<h1><center><font style="color:rgb(100,109,254)">Playing Games using Pose Detection</font></center>


In [1]:
# Import the OpenCV library, a computer vision library that provides a lot of functionalities for image and video processing.
import cv2

# Import the pyautogui library, a cross-platform GUI automation Python module used to programmatically control the mouse and keyboard.
import pyautogui

# Import the time module, which provides various time-related functions.
from time import time

# Import the math module, which provides access to mathematical functions, and specifically the hypot function, which calculates the Euclidean norm (hypotenuse of a right-angled triangle).
from math import hypot

# Import the MediaPipe library, a framework for building multimodal applied machine learning pipelines.
import mediapipe as mp

# Import the matplotlib.pyplot module, a plotting library for creating static, animated, and interactive visualizations in Python.
import matplotlib.pyplot as plt

In [2]:
# Import the necessary modules from mediapipe
import mediapipe as mp

# Initialize the mediapipe pose class
mp_pose = mp.solutions.pose

# Setup the Pose function for images
# static_image_mode=True indicates that the function will be used for processing images
# min_detection_confidence=0.5 sets the minimum confidence threshold for pose detection
# model_complexity=1 sets the complexity of the model to be used (1 is the lightest)
pose_image = mp_pose.Pose(static_image_mode=True, min_detection_confidence=0.5, model_complexity=1)

# Setup the Pose function for videos
# static_image_mode=False indicates that the function will be used for processing videos
# min_detection_confidence=0.7 sets the minimum confidence threshold for pose detection
# min_tracking_confidence=0.7 sets the minimum confidence threshold for pose tracking
pose_video = mp_pose.Pose(static_image_mode=False, model_complexity=1, min_detection_confidence=0.7, min_tracking_confidence=0.7)

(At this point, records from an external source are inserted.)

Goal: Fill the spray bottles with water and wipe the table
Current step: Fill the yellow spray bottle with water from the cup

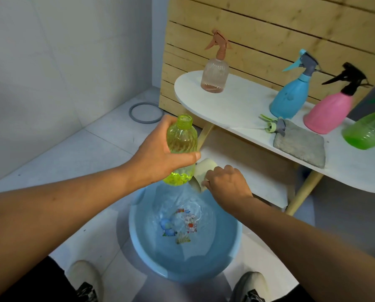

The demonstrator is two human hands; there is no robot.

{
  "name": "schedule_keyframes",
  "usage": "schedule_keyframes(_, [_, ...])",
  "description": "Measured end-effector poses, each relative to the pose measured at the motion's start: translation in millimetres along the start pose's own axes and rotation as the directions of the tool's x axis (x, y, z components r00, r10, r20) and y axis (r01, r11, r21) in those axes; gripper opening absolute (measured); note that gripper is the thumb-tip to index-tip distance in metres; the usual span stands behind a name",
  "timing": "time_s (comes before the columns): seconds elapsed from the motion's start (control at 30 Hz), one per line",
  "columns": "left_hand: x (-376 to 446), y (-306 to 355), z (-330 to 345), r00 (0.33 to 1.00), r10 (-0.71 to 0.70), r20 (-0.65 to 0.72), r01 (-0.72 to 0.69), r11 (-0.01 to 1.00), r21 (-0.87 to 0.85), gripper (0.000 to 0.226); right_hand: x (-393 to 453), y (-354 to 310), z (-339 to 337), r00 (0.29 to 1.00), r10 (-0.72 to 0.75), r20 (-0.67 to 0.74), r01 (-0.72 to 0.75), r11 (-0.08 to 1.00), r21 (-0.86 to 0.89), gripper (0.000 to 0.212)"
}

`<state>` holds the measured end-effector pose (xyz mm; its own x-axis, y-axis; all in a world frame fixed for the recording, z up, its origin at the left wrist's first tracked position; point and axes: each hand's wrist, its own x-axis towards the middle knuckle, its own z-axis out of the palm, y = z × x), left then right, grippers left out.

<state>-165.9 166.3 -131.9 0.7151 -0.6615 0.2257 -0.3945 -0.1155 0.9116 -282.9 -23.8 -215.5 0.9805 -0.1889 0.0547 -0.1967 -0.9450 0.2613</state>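
Observation:
My left hand (158,158) grips a yellow-green bottle (182,140) with no spray head, held upright above the far rim of a blue basin (230,247) of water on the floor. My right hand (225,182) holds a cream cup (201,171) tipped on its side just beside the bottle's base, over the basin. On the white table (232,101) stand a clear pink spray bottle (214,73), a blue one (291,94), a pink one (330,112) with a black head and a green bottle (367,129). A loose spray head (273,125) lies by a grey cloth (299,144).
A wooden slat wall (269,25) rises behind the table. A grey ring (146,112) lies on the tiled floor near the corner. My shoes (84,277) stand on either side of the basin's near rim. The table's wooden legs (302,192) slant down to the right of the basin.

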Motion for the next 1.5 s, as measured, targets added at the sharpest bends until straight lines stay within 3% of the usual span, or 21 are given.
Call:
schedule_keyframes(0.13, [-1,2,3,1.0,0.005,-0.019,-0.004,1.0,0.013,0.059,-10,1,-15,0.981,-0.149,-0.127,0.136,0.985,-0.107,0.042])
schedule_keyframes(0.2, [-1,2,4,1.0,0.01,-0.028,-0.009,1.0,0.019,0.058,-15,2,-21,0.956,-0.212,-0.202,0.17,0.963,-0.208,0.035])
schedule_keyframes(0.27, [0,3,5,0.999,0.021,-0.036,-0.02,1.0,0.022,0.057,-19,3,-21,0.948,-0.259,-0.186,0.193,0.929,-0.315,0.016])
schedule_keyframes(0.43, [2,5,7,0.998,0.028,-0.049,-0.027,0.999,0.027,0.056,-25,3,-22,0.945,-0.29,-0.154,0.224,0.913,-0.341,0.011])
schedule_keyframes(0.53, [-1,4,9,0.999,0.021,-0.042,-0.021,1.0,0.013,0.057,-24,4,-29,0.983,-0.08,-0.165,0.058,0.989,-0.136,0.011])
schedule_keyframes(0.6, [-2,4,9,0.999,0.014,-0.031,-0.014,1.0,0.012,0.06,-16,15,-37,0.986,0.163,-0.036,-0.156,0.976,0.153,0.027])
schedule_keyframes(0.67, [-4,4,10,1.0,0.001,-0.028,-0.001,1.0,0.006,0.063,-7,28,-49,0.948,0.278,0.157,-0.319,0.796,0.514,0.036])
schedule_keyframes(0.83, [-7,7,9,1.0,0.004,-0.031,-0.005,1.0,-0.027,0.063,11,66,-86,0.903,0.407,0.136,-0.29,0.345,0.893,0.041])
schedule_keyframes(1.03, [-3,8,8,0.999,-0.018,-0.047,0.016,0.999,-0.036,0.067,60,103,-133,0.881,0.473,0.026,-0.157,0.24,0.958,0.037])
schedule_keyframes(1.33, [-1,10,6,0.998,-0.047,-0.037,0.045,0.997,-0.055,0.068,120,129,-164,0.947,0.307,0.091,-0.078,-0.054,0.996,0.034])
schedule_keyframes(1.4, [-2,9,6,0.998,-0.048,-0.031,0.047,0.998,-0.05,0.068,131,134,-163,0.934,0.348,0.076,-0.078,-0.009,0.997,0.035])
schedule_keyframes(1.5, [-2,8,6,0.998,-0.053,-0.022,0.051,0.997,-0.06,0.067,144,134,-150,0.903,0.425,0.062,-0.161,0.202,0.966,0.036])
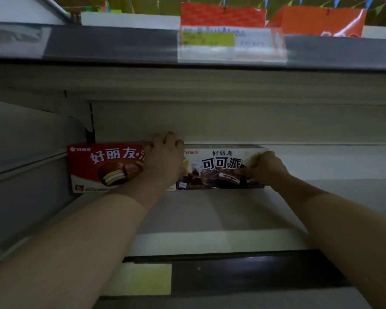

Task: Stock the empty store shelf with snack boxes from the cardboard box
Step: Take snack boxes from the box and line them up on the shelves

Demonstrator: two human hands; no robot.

# Initialize the mediapipe drawing class
mp_drawing = mp.solutions.drawing_utils

In [3]:
def detectPose(image, pose, draw=False, display=False):
    '''
    This function performs the pose detection on the most prominent person in an image.
    
    Args:
        image:   The input image with a prominent person whose pose landmarks needs to be detected.
        pose:    The pose function required to perform the pose detection.
        draw:    A boolean value that is if set to true the function draw pose landmarks on the output image. 
        display: A boolean value that is if set to true the function displays the original input image, and the 
                 resultant image and returns nothing.
    
    Returns:
        output_image: The input image with the detected pose landmarks drawn if it was specified.
        results:      The output of the pose landmarks detection on the input image.
    '''
    
    # Create a copy of the input image to avoid modifying the original image.
    output_image = image.copy()
    
    # Convert the image from BGR into RGB format, which is required by the pose detection function.
    imageRGB = cv2.cvtColor(image, cv2.COLOR_BGR2RGB)
    
    # Perform the Pose Detection using the provided pose function.
    results = pose.process(imageRGB)
    
    # Check if any landmarks are detected and are specified to be drawn.
    if results.pose_landmarks and draw:
        # Draw Pose Landmarks on the output image using the MediaPipe drawing utilities.
        mp_drawing.draw_landmarks(image=output_image, landmark_list=results.pose_landmarks,
                                  connections=mp_pose.POSE_CONNECTIONS,
                                  landmark_drawing_spec=mp_drawing.DrawingSpec(color=(255,255,255),
                                                                               thickness=3, circle_radius=3),
                                  connection_drawing_spec=mp_drawing.DrawingSpec(color=(49,125,237),
                                                                               thickness=2, circle_radius=2))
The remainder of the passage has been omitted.